Des critères écologiques
Depuis quelques semaines, le Lingotto est entrée dans sa troisième vie. «Ce lieu a toujours été le porte-drapeau de l’histoire de Fiat et c’est ici que nous plantons les graines de notre avenir», a dit Olivier François. Une belle métaphore pour annoncer la transformation d’une grande partie du toit en un jardin et un lieu de promenade ouverts à tous. Les espaces verts couvrent un peu plus d’un quart des 27.000 m2 du toit. Ils se répartissent sur 28 grands îlots et abritent plus de 40.000 spécimens issus de 300 espèces et variétés de plantes. En charge de la sélection, la botaniste Cristiana Ruspa a privilégié les critères écologiques. Les plantes proviennent essentiellement de la région piémontaise et sont disposées selon les variations chromatiques saisonnières.

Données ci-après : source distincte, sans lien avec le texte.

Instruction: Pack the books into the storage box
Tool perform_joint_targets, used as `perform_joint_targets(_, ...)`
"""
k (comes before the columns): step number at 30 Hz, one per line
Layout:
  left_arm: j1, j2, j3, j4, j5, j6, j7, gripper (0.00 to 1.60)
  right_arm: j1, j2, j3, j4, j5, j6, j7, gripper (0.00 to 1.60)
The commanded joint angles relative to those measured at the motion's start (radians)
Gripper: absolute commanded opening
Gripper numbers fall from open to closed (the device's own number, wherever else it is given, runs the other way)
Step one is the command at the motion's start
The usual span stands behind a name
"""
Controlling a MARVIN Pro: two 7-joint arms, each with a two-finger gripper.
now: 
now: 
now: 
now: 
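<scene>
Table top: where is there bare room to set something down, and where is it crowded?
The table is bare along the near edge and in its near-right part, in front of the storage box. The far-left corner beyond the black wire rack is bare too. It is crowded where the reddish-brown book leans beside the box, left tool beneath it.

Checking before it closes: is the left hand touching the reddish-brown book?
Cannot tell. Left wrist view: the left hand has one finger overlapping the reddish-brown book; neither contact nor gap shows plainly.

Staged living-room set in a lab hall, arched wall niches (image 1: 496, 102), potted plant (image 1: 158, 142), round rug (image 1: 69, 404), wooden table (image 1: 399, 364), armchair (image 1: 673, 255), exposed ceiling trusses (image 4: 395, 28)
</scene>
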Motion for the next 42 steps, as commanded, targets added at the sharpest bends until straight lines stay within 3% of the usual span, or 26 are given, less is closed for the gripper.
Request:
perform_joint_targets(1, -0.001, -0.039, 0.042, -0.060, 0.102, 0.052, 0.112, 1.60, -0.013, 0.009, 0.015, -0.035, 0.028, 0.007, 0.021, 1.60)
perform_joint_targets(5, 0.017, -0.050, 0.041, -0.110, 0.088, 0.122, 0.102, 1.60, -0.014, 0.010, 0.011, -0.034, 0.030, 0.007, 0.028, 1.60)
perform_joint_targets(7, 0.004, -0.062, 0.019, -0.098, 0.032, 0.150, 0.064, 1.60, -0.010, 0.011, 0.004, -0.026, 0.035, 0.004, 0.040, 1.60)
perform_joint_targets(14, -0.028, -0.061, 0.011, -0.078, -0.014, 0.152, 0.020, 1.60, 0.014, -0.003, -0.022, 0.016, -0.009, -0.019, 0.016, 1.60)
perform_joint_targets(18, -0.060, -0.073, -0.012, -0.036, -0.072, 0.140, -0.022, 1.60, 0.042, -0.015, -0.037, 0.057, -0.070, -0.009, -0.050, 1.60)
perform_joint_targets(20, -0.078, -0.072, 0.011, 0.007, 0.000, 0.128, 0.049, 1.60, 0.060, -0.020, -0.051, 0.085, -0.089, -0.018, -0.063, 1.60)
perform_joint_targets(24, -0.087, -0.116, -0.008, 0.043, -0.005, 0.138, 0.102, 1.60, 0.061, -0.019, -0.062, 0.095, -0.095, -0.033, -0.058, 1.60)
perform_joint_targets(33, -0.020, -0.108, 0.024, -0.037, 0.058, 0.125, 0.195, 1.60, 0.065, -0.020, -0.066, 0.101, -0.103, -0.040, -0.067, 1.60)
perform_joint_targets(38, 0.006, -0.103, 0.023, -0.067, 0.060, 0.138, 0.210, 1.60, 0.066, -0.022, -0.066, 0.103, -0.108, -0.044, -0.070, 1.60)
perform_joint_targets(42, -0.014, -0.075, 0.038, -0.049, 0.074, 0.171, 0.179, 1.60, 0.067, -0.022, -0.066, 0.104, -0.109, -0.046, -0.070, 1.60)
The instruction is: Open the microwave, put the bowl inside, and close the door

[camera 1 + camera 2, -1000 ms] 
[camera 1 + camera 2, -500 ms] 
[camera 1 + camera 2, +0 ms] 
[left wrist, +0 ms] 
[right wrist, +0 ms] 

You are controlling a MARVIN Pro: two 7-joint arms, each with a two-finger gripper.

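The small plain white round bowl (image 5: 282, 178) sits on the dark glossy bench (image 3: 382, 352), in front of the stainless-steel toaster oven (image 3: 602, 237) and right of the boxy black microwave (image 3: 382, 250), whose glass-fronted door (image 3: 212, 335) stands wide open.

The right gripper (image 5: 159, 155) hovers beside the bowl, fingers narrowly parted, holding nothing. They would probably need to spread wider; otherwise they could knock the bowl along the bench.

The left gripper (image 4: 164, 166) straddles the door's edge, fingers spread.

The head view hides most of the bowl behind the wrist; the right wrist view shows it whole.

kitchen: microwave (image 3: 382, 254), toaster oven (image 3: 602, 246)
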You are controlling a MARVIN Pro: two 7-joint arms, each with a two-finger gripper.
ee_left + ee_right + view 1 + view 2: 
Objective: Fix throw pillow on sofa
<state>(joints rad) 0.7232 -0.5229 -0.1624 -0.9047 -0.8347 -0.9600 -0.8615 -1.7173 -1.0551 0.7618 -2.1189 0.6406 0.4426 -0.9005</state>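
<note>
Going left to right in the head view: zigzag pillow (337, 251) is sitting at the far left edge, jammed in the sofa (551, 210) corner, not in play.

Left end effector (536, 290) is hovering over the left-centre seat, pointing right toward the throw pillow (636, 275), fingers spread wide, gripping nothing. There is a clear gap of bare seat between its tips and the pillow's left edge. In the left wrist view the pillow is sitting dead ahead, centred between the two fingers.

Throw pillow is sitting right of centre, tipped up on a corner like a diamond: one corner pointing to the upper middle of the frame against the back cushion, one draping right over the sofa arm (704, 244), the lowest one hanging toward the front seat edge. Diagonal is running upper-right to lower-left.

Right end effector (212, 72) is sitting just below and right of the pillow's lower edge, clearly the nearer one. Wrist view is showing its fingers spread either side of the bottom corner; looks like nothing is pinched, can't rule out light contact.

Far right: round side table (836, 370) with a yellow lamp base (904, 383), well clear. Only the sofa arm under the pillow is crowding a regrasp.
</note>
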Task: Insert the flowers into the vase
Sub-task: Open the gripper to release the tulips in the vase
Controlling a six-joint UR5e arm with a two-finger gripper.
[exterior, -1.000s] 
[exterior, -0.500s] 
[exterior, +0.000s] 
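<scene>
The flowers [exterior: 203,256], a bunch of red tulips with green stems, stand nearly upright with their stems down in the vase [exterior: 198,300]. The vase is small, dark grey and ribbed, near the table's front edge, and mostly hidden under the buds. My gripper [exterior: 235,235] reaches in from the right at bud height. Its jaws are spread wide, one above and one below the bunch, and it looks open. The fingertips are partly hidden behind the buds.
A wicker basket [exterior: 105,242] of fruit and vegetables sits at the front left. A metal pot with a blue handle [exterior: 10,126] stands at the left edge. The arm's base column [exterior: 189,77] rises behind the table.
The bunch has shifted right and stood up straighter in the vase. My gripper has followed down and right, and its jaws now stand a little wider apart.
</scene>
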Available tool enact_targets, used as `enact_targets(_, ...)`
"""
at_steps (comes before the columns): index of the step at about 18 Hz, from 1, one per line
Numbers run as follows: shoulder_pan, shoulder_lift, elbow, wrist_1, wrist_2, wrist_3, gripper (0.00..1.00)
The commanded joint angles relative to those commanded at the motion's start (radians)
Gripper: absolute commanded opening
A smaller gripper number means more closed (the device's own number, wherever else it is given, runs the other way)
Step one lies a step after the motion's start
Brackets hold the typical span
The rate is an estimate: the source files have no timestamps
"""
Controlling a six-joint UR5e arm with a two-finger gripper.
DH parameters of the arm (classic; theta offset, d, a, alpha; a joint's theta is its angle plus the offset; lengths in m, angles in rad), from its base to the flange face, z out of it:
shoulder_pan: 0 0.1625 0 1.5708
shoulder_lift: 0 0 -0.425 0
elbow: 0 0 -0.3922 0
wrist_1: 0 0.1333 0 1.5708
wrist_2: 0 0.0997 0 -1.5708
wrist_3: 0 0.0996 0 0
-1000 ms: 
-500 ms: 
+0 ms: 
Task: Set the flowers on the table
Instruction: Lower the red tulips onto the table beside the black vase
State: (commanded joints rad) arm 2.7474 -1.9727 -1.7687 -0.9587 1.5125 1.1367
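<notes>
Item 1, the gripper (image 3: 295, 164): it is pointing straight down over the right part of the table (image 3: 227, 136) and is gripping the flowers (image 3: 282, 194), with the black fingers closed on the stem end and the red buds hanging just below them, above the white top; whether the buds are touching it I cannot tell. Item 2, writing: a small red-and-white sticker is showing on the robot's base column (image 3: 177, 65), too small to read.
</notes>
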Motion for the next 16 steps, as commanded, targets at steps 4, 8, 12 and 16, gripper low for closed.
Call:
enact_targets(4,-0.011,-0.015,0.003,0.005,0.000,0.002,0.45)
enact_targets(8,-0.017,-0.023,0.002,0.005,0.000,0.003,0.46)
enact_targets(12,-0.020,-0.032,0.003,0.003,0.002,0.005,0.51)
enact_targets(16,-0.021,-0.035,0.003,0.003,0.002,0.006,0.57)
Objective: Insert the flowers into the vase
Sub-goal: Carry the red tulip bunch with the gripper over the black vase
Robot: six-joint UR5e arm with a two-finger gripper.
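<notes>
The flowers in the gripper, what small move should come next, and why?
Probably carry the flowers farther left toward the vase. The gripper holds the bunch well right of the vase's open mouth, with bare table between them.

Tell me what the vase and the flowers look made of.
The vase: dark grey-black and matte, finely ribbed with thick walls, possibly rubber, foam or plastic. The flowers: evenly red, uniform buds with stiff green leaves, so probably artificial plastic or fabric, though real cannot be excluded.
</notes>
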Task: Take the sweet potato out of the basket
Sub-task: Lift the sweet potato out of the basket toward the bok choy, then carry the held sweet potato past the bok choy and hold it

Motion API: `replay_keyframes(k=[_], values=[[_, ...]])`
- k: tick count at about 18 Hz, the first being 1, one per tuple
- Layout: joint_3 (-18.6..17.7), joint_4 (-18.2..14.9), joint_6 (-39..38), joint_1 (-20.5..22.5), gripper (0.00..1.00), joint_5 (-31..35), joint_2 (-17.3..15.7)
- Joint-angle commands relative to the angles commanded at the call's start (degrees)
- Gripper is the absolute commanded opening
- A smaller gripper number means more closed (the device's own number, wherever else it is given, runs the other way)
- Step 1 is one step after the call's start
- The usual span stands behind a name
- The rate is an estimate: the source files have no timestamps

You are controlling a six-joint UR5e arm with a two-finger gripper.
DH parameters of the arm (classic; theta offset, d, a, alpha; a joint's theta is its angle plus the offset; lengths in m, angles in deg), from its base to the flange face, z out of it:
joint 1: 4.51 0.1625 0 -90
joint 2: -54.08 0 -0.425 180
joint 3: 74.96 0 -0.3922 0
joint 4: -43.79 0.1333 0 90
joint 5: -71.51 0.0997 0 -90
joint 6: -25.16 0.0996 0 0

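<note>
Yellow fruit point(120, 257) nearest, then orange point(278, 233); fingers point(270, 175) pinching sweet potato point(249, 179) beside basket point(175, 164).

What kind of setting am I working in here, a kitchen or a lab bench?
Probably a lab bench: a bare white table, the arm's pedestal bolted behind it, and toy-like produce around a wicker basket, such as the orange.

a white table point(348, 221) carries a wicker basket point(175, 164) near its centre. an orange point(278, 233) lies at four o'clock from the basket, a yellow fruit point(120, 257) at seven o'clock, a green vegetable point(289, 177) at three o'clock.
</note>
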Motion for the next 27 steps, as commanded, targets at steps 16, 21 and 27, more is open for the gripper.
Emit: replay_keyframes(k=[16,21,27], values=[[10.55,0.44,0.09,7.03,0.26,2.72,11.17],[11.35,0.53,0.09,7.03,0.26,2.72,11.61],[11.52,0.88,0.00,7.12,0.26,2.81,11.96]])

La direction de Fiat n’a pas oublié la fonction originelle des lieux. L’espace Casa 500 plonge le visiteur dans l’histoire de la Cinquecento (500 en italien) née en 1957. L’exposition, qui se veut la rencontre entre l’industrie, le design et la culture, laisse pourtant un goût d’inachevé, faute de pouvoir compter sur les témoignages des principaux acteurs de cette success-story. Enfin, et ce n’est pas le moins important, la piste, fermée depuis quarante ans, retrouve sa vocation initiale. Une voie de circulation a été préservée pour essayer, signe des temps, uniquement des modèles électriques. Il y a dans cette récupération une indéniable dimension affective.
La 500 rouge
L’un des moments forts de la soirée d’inauguration du nouveau Lingotto a été l’intervention de Bono. Le chanteur du groupe U2 a donné le coup d’envoi du partenariat entre Fiat et l’association caritative Red, qu’il a cofondée il y a quinze ans et qui a pour mission de collecter des fonds afin de lutter contre le sida et les pandémies. La série spéciale 500 Red est le premier symbole de la contribution de Fiat et de Stellantis. Porteur d’un message d’aide et de générosité, ce véhicule est reconnaissable à sa carrosserie rouge, à sa pédale d’accélérateur et à son siège conducteur drapé d’un tissu de la même couleur. Cette finition sera étendue à tous les modèles de la famille 500. D’ici à fin 2023, le groupe Stellantis s’est engagé à verser 4 millions de dollars au fonds Red.